Collected material:
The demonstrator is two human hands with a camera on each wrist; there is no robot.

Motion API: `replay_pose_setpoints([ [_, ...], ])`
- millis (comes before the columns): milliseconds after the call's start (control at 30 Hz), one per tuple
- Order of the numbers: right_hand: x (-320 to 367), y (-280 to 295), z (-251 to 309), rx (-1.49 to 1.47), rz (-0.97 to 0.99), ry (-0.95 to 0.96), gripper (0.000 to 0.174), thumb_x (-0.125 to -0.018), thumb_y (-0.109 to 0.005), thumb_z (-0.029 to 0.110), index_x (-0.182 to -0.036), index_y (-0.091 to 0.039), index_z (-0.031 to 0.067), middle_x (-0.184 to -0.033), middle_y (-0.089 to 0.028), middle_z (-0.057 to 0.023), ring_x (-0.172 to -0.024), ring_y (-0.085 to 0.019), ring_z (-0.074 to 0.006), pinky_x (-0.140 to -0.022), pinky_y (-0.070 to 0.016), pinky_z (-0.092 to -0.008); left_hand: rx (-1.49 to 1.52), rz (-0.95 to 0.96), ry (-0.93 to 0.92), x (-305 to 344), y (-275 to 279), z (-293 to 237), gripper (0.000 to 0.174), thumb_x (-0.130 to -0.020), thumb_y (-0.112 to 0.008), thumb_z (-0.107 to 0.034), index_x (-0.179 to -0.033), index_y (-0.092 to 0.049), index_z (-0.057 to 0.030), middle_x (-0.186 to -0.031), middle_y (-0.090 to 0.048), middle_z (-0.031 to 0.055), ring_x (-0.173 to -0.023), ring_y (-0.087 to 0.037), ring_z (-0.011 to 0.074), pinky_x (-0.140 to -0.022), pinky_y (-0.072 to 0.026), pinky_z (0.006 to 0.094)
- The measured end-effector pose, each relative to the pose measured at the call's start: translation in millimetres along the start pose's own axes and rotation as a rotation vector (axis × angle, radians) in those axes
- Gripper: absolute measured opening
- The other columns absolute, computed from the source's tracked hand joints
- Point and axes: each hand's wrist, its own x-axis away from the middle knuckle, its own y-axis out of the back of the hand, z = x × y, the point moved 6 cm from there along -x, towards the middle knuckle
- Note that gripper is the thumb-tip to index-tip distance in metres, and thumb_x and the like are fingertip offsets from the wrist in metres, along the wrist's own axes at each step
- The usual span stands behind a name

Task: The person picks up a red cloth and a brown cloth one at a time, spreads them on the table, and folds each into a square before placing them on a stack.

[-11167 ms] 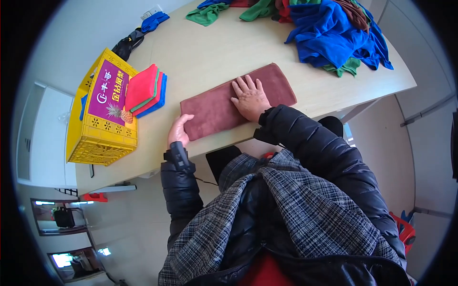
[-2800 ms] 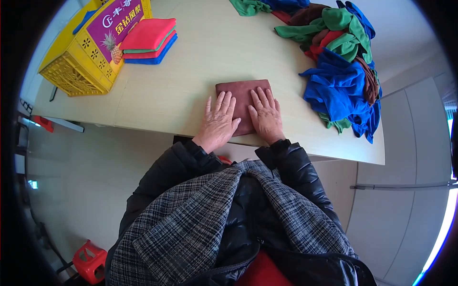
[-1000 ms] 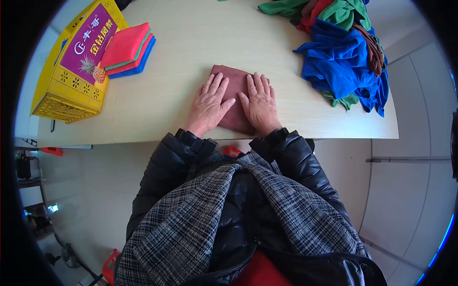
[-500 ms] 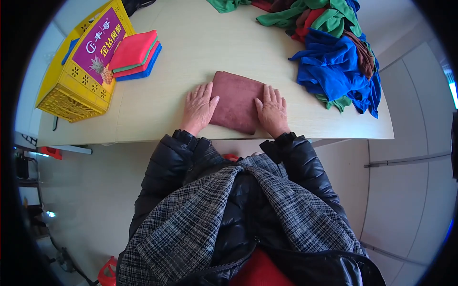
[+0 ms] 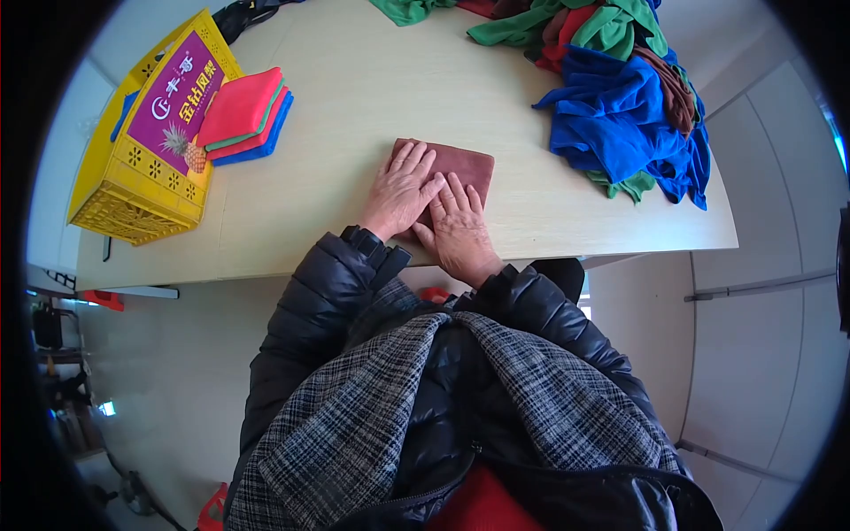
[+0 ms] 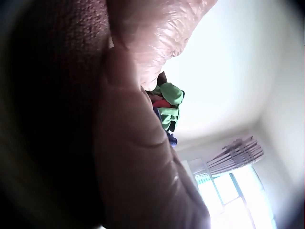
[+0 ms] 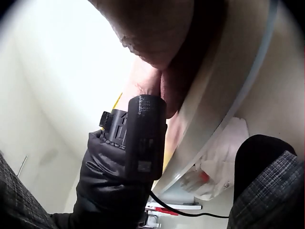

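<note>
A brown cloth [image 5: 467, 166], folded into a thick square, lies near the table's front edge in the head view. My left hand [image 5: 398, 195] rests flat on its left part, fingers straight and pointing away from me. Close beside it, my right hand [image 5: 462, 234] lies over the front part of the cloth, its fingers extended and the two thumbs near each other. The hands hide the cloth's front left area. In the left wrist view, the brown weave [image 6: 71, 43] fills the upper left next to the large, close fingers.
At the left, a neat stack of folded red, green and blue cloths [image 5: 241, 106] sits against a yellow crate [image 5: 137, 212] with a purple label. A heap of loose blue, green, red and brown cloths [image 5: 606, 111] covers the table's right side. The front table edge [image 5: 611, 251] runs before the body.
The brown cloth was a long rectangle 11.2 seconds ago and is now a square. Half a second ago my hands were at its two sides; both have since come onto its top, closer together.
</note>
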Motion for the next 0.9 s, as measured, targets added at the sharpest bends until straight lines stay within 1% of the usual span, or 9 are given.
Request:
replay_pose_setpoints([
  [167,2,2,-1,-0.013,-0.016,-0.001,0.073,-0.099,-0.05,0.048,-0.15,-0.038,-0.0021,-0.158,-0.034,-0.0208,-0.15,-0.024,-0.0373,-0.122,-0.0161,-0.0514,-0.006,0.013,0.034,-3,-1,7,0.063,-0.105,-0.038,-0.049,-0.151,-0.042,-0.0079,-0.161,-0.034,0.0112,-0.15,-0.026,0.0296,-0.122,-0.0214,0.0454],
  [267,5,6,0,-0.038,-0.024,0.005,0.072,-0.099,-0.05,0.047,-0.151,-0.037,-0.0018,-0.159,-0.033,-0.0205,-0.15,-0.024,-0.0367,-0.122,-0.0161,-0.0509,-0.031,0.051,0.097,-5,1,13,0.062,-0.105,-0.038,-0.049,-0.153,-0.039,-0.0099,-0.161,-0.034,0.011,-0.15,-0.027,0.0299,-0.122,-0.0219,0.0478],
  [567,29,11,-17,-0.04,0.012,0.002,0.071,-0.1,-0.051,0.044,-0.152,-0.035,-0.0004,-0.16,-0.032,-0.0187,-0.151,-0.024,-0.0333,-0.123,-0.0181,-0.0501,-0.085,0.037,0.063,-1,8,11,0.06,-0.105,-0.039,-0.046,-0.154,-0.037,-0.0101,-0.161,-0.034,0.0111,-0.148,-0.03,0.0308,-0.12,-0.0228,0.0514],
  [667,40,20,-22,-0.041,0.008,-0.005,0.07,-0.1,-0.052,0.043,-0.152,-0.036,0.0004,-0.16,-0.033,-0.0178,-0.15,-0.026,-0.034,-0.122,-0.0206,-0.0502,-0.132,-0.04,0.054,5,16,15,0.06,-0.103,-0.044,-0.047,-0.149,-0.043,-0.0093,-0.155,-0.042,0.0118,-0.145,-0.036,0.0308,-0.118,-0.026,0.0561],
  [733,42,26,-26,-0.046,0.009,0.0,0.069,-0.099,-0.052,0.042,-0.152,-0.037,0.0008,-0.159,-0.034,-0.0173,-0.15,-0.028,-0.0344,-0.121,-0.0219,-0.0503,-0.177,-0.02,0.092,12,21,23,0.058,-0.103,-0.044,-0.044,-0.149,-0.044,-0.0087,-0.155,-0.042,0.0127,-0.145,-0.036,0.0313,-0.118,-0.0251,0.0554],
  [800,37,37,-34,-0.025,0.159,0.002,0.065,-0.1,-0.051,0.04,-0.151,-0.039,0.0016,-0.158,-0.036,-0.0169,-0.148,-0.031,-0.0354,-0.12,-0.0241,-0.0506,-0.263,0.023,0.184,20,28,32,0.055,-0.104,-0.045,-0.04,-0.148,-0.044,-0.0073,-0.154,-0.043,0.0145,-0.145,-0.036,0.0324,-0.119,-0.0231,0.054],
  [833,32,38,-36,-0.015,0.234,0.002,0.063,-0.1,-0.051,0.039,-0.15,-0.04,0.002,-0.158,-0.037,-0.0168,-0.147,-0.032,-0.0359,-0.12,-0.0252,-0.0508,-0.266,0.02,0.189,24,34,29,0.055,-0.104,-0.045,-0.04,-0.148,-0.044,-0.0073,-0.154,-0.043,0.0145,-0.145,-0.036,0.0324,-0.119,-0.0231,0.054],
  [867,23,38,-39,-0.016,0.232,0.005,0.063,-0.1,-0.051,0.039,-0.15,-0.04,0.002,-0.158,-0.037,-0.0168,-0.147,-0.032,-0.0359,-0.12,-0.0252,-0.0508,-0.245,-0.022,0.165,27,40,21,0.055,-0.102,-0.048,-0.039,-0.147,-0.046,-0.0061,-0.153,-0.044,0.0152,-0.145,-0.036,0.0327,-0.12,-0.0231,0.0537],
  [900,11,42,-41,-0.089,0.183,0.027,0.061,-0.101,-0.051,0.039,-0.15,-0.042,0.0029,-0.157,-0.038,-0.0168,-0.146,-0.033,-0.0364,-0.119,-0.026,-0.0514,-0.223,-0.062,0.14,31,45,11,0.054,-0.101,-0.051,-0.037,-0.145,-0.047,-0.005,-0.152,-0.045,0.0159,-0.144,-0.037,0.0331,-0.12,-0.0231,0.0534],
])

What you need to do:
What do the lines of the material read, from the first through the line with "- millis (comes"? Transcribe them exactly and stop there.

Task response:
The demonstrator is two human hands with a camera on each wrist; there is no robot.

Motion API: `replay_pose_setpoints([ [_, ...], ])`
- millis (comes before the columns): milliseconds after the call's start (control at 30 Hz), one per tuple

This finishes the response to the exercise.